Honte au gouvernement et autres élus pour leur immobilisme et incompétence. »
Tout est dit…
Vu notre classe dirigeante, je suis plus que pessimiste.
Je citerais simplement un collègue médecin, à risque de décéder du Covid, sur un statut du 20 mars : « mon appel au secours sur Facebook a été plus efficace que le gouvernement pour la fourniture des FFP2.
Merci à tous mes contacts d’avoir répondu.
Honte au gouvernement et autres élus pour leur immobilisme et incompétence. »
Tout est dit…
Bonjour. Voyons voir ce que cela donne en terme « d’évolution de l’administration ». Pour la vaccination, on ressort un « collectif citoyens ». Le temps de le mettre en place, espérons que la vaccination aura fait un grand pas en avant. Ce qui le rendra caduque. Quand à la « gestion de la crise », j’ai cru comprendre que nous allions avoir un nouveau machin qui serait en charge des crises. Et qui se rajoutera aux 200 autres machins qui se sont allègrement tirés dans les pattes durant cette période. Rien de nouveau sous le soleil par conséquent. Du moins au niveau étatique.

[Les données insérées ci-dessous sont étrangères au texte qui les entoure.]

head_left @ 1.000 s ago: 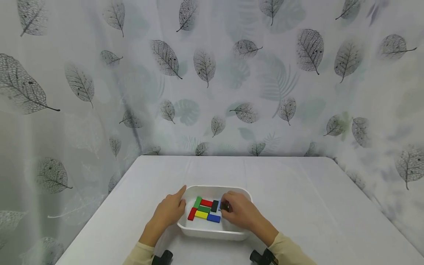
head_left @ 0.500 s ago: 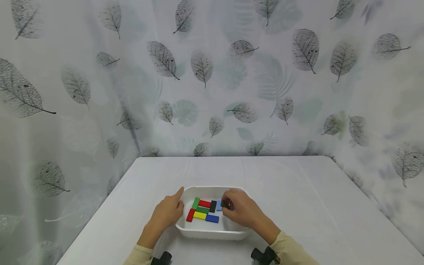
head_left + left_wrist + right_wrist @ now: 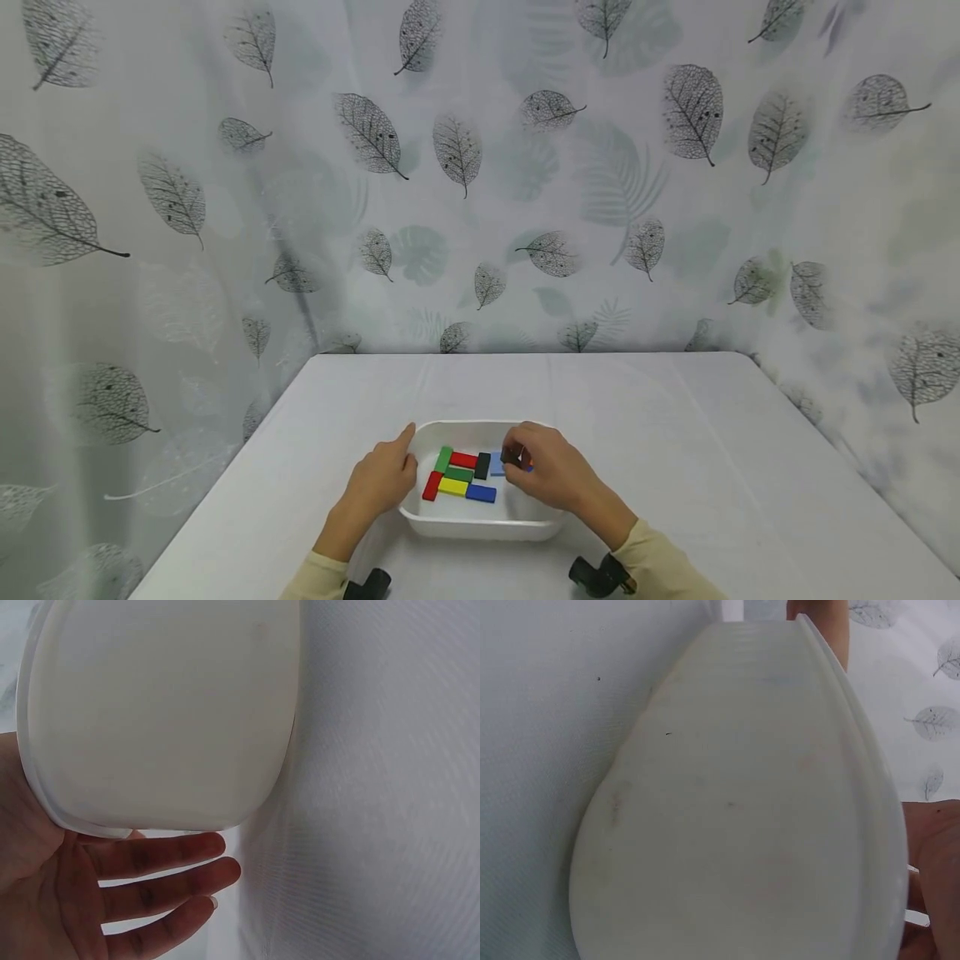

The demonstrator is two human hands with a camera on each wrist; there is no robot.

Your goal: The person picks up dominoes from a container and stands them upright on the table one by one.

Oui, je rejoins les commentaires précédents. Je pense qu’on est pas suffisamment au bout du gouffre pour avoir réellement envie de changer. Dans ce pays, trop de gens tirent leur subsistance directement ou indirectement de l’état et des organismes sociaux. Seule une faillite de l’état et un facteur extérieur amènera le changement. Les politiciens de tout bord sont incapables d’avoir une vision stratégique de sortie et encore moins de l’expliquer. Sur ce, bon courage à tous pour 2021
Merci pour vos réflexions rafraîchissantes et intéressantes, qui changent des lieux communs insipides qu’on voit trop souvent ailleurs.
C’est toujours un plaisir de vous lire.
Meilleurs voeux pour cette nouvelle année.